Aim of the task: All that is wanted is a word-for-word copy of the data from its first line to the line containing "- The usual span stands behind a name", both included.

══════════

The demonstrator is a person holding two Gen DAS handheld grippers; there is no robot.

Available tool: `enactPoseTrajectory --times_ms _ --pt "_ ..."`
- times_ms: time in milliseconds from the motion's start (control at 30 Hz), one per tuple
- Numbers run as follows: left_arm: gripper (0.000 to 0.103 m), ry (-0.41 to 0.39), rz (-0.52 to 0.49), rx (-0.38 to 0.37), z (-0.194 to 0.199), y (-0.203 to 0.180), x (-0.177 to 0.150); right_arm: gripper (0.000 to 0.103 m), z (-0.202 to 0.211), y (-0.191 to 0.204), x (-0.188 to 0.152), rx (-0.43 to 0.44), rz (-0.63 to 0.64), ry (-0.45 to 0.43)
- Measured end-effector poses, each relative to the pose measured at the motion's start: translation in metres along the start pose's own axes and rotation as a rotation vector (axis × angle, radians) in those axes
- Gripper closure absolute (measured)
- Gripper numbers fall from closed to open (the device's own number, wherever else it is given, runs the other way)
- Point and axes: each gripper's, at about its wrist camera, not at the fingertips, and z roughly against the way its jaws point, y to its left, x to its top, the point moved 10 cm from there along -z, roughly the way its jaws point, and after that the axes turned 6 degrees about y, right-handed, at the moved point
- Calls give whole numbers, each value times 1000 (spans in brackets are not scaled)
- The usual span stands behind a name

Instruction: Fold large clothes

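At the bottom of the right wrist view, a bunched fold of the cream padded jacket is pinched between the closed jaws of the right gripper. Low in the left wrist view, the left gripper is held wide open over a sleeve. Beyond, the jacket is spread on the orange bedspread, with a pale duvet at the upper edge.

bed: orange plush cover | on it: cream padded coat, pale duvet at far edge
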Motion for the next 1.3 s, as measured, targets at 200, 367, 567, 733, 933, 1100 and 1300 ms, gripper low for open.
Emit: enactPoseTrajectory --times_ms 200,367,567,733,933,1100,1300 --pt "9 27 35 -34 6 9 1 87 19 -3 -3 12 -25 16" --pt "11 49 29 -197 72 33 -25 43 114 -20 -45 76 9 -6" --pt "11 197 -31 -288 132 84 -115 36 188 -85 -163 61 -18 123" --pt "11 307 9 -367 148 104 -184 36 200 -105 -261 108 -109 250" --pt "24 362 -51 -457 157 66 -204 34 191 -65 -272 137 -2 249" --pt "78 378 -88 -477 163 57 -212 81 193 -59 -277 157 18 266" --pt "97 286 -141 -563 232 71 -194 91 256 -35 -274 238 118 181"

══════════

Task solution:
The demonstrator is a person holding two Gen DAS handheld grippers; there is no robot.

Available tool: `enactPoseTrajectory --times_ms _ --pt "_ ..."`
- times_ms: time in milliseconds from the motion's start (control at 30 Hz), one per tuple
- Numbers run as follows: left_arm: gripper (0.000 to 0.103 m), ry (-0.41 to 0.39), rz (-0.52 to 0.49), rx (-0.38 to 0.37), z (-0.194 to 0.199), y (-0.203 to 0.180), x (-0.177 to 0.150); right_arm: gripper (0.000 to 0.103 m), z (-0.202 to 0.211), y (-0.191 to 0.204), x (-0.188 to 0.152), rx (-0.43 to 0.44), rz (-0.63 to 0.64), ry (-0.45 to 0.43)
- Measured end-effector poses, each relative to the pose measured at the motion's start: translation in metres along the start pose's own axes and rotation as a rotation vector (axis × angle, radians) in those axes
- Gripper closure absolute (measured)
- Gripper numbers fall from closed to open (the device's own number, wherever else it is given, runs the other way)
- Point and axes: each gripper's, at about its wrist camera, not at the fingertips, and z roughly against the way its jaws point, y to its left, x to its top, the point moved 10 cm from there along -z, roughly the way its jaws point, and after that the axes turned 6 degrees about y, right-handed, at the moved point
- Calls give whole numbers, each value times 1000 (spans in brackets are not scaled)
- The usual span stands behind a name

The exercise asks for nothing more.